→ Exercise details
Transcribe, leaving out every picture, the lines that run from the start of the listing below through the line with "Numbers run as".

--- --- ---

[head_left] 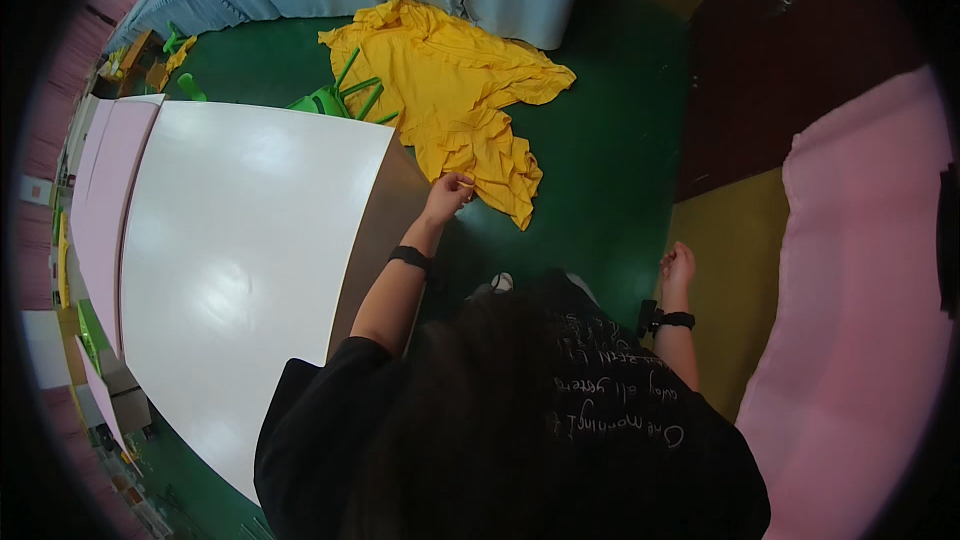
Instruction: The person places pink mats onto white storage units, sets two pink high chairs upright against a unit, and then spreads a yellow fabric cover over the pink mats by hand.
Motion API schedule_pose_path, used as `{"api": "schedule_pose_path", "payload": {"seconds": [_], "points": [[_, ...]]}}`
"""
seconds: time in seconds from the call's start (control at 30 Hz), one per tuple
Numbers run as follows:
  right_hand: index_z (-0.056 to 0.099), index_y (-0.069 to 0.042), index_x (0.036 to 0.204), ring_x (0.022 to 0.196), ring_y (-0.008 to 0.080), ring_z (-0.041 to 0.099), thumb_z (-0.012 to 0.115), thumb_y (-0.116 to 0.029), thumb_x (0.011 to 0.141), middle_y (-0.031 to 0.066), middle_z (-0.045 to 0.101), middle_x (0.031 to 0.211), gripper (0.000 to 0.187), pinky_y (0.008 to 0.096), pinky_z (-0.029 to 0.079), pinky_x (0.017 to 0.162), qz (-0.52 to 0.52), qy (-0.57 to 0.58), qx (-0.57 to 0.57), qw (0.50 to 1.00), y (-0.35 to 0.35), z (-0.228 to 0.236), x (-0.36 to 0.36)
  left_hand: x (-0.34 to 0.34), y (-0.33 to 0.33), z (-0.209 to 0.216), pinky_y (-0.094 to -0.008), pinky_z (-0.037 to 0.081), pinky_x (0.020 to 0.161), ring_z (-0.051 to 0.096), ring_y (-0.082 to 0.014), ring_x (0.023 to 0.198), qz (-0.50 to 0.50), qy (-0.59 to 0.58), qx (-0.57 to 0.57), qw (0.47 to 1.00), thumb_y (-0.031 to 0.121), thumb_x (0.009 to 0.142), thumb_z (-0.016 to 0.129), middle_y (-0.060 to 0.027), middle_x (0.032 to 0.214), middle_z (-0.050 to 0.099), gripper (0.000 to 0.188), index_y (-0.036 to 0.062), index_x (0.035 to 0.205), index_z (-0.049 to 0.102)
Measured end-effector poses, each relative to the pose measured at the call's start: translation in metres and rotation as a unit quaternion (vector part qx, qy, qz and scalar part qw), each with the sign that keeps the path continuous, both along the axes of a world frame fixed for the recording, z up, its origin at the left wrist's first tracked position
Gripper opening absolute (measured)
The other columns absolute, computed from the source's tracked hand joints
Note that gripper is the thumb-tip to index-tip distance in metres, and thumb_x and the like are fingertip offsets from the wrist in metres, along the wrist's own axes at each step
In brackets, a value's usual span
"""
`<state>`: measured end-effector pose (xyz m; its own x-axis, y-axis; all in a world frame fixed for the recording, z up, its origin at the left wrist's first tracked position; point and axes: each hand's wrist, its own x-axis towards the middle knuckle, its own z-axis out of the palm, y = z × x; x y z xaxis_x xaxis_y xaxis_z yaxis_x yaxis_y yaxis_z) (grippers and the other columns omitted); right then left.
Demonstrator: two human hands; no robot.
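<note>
Seems to be pinching the near edge of the yellow cloth in the left hand, with thumb and fingers drawn together. Spread rumpled over the green floor, beyond and to the right of that hand, with a loose corner hanging just to its right. Looks like thin woven fabric: soft, limp, unable to hold a shape, and probably light for its area, though broad enough to drag when lifted by one edge. Not likely to break; more likely to crease, twist or bunch. Probably not very slippery, judging by the dull folds. Best taken by the hem, at two corners well apart, rather than by the middle of the heap.

Lies well apart from the right hand. See that one with fingers loosely curled and nothing visible in it; cannot tell how far closed. Watch the green chair, beyond and to the left of the left hand, with legs overlapping the cloth in this view: could catch a fold. Mind also the white surface directly left of the left hand.
</note>
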<state>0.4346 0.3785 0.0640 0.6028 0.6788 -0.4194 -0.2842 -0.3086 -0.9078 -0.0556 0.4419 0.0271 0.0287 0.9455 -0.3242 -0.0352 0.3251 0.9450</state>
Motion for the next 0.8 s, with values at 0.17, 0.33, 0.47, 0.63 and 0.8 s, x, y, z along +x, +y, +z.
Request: {"api": "schedule_pose_path", "payload": {"seconds": [0.17, 0.33, 0.47, 0.63, 0.8], "points": [[0.053, -0.007, 0.092, 0.057, 0.0122, 0.047, 0.05, -0.013, 0.085, 0.001, 0.046, 0.064, 0.009, 0.0265, 0.039, 0.048, 0.045, -0.007, -0.039, 0.998, 0.031, -0.008, 0.006, 0.002, -0.02, -0.001, -0.0207, 0.04, 0.052, 0.05, -0.0079, 0.059, 0.019, 0.001, -0.051, 0.999, 0.013, 0.08, 0.055, 0.0013, 0.069, 0.053, 0.013, 0.0068, 0.092, 0.055], [0.054, -0.01, 0.094, 0.055, 0.012, 0.05, 0.051, -0.014, 0.086, -0.0002, 0.048, 0.064, 0.011, 0.0267, 0.042, 0.047, 0.131, 0.0, -0.148, 0.98, 0.047, -0.027, 0.009, -0.002, -0.09, -0.006, -0.0225, 0.042, 0.05, 0.052, -0.0096, 0.058, 0.219, -0.062, -0.2, 0.953, 0.015, 0.082, 0.05, 0.0004, 0.067, 0.051, 0.014, 0.0069, 0.093, 0.055], [0.054, -0.01, 0.092, 0.054, 0.0114, 0.051, 0.052, -0.016, 0.085, -0.0001, 0.051, 0.064, 0.01, 0.0257, 0.042, 0.045, 0.316, -0.056, -0.203, 0.925, 0.084, -0.019, 0.01, 0.026, -0.141, 0.001, -0.0233, 0.044, 0.051, 0.053, -0.0104, 0.059, 0.371, -0.157, -0.255, 0.879, 0.014, 0.084, 0.047, 0.0001, 0.068, 0.052, 0.014, 0.008, 0.093, 0.055], [0.054, -0.009, 0.089, 0.053, 0.0114, 0.052, 0.053, -0.018, 0.084, 0.0024, 0.055, 0.067, 0.011, 0.0253, 0.041, 0.044, 0.457, -0.138, -0.263, 0.838, 0.113, -0.026, -0.012, 0.08, -0.193, 0.027, -0.022, 0.042, 0.053, 0.053, -0.0095, 0.061, 0.363, -0.158, -0.271, 0.878, 0.012, 0.086, 0.045, 0.0005, 0.069, 0.053, 0.013, 0.0084, 0.093, 0.056], [0.054, -0.006, 0.086, 0.051, 0.0125, 0.053, 0.051, -0.016, 0.083, 0.0041, 0.056, 0.065, 0.011, 0.0268, 0.044, 0.047, 0.585, -0.164, -0.246, 0.755, 0.103, -0.054, -0.075, 0.114, -0.274, 0.045, -0.0225, 0.042, 0.058, 0.054, -0.0086, 0.066, 0.341, -0.15, -0.316, 0.873, 0.011, 0.086, 0.045, 0.0012, 0.071, 0.054, 0.013, 0.0081, 0.092, 0.055]]}}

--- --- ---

→ Exercise solution
[head_left] 
Instruction: The person places pink mats onto white storage units, sets two pink high chairs upright against a unit, and then spreads a yellow fabric cover over the pink mats by hand.
Motion API schedule_pose_path, used as `{"api": "schedule_pose_path", "payload": {"seconds": [_], "points": [[_, ...]]}}`
"""
seconds: time in seconds from the call's start (control at 30 Hz), one per tuple
Numbers run as follows:

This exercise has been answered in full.